» **Input data**
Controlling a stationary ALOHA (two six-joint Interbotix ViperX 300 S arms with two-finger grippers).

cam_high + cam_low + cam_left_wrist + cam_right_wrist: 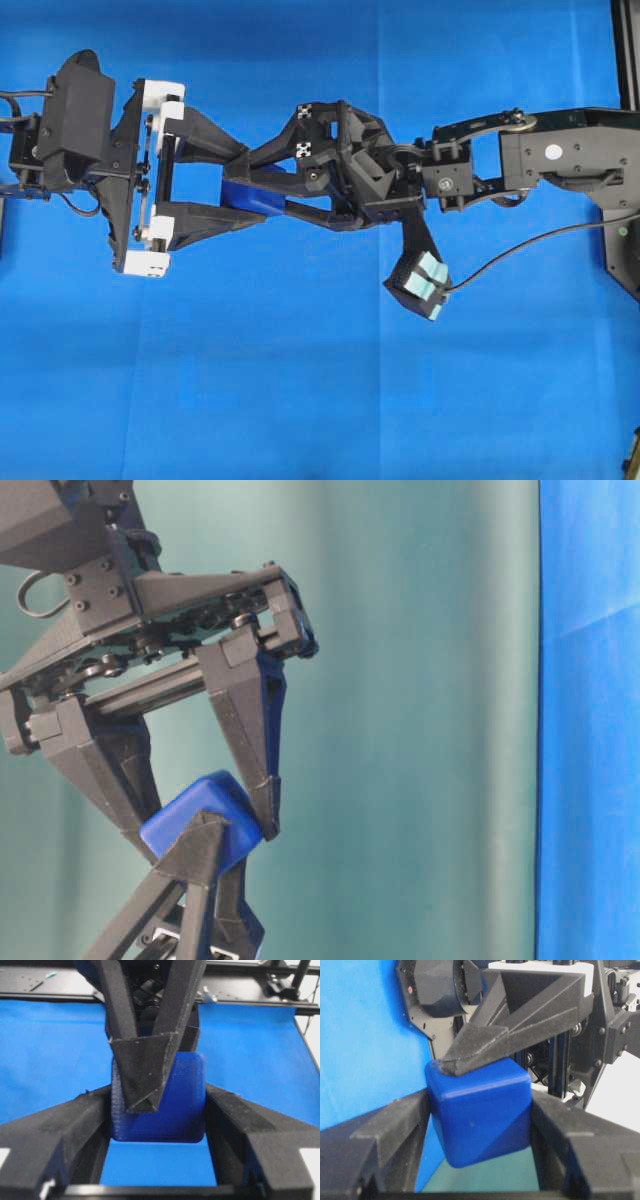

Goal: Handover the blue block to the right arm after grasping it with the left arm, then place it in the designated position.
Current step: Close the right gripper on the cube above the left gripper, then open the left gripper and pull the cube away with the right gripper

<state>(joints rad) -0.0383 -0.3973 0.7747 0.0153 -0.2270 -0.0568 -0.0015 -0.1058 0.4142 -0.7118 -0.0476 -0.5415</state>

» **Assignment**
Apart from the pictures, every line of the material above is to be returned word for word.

» **Response to this exercise**
Controlling a stationary ALOHA (two six-joint Interbotix ViperX 300 S arms with two-finger grippers).

cam_high + cam_low + cam_left_wrist + cam_right_wrist: 

Goal: Handover the blue block to the right arm after grasping it with the left arm, then place it in the designated position.
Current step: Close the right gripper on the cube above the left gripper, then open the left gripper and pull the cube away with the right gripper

<state>(joints rad) -0.0383 -0.3973 0.7747 0.0153 -0.2270 -0.0568 -0.0015 -0.1058 0.4142 -0.7118 -0.0476 -0.5415</state>

This is the complete answer.